HYBRID EVENT: You can participate in person at Valencia, Spain or Virtually from your home or work.
Michael Schnurch, Speaker at Speaker for Catalysis Conference- Michael Schnurch
TU Wien, Taiwan
Title : Decoration of acyclic amines via metal catalyzed C-H activation reactions

Abstract:

Metal catalyzed C-H activation chemistry can be considered as the logic advancement of cross-coupling chemistry (e.g. the famous Suzuki-Miyaura reaction). Instead of using two pre-functionalized reaction partners, the C-H bond itself is used as functional group. This bears the potential for a significant improvement regarding step economic synthesis of complex compounds. C-C bond forming processes are the most important reactions for building up the skeletons of organic molecules. Alkylation and arylation reactions are frequently applied transformations in this field. Many different aryl sources have been used in metal catalyzed C-H activation reactions.

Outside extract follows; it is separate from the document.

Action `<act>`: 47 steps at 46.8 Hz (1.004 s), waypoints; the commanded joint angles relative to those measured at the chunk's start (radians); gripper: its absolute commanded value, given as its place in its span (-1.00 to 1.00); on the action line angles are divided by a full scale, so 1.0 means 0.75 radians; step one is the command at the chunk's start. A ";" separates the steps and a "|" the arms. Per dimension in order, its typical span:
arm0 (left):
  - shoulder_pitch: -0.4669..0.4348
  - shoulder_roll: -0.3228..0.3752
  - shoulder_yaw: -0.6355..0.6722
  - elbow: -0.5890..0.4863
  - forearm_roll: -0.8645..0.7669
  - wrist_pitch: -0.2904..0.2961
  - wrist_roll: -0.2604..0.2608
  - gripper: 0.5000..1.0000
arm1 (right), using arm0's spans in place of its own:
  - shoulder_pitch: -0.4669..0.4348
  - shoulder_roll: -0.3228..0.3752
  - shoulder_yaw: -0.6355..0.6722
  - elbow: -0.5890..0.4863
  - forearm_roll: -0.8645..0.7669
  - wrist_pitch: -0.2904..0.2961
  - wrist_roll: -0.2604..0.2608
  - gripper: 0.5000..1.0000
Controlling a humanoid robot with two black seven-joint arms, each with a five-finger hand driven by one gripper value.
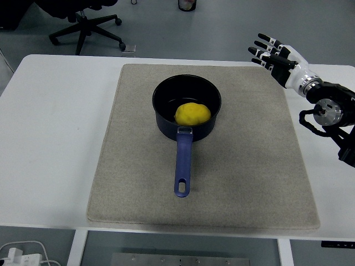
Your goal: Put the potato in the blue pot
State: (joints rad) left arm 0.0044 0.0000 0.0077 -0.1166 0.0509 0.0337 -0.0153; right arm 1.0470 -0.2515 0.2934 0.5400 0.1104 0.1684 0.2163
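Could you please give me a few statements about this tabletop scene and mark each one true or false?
1. The potato lies inside the blue pot. True.
2. The right hand is grasping the pot's handle. False: it is held open over the mat's far right corner, well clear of the pot, holding nothing.
3. The pot stands on the grey mat. True.
4. The pot's handle points toward the far edge of the table. False: it points toward the near edge.
5. The left hand rests on the mat beside the pot. False: no left hand is in view.
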 commanded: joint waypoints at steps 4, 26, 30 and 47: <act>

Also we contributed to this field by investigating the ?-arylation of aliphatic acyclic amines. Three different protocols were developed, which all proceed via distinctively different mechanisms and hence, require a specific set of reaction conditions. This allows using the transformation which reaction conditions are best compatible with a given substrate.
In the field of direct alkylation, we will report on a new type of alkyl source as alternative to the frequently applied olefins. Olefins have the drawback that the short chained representatives are gaseous at room temperature, and hence high pressure equipment has to be used in many cases. Our development makes this special equipment obsolete and alkylation reactions, including ethylations, can be carried out in standard glassware. The applied reagents are solid materials and stable at ambient conditions for a prolonged time. This leads to operationally simpler and safer alkylation reactions, which in turn will surely increase the number of applications for these processes.
Furthermore, mechanistic and kinetic studies will be presented, leading to the proposal of a reaction mechanism for all of the reported transformations.

Biography:

Assoc. Prof. Michael Schnürch studied Chemistry at TU Wien and did his Masters as well as PhD thesis under the supervision of Prof. Peter Stanetty. During his PhD thesis, he conducted a four months internship with Prof. Victor Snieckus at the Queen´s University in Kingston, Ontario, Canada. He then went on to a postdoctoral stay as Erwin Schrödinger Fellow with Prof. Dalibor Sames at the Columbia University in New York. After his return to Vienna, he started his independent career and finished his habilitation in 2013. In 2016 he was promoted to Associate Professor in the field of organometallic chemistry.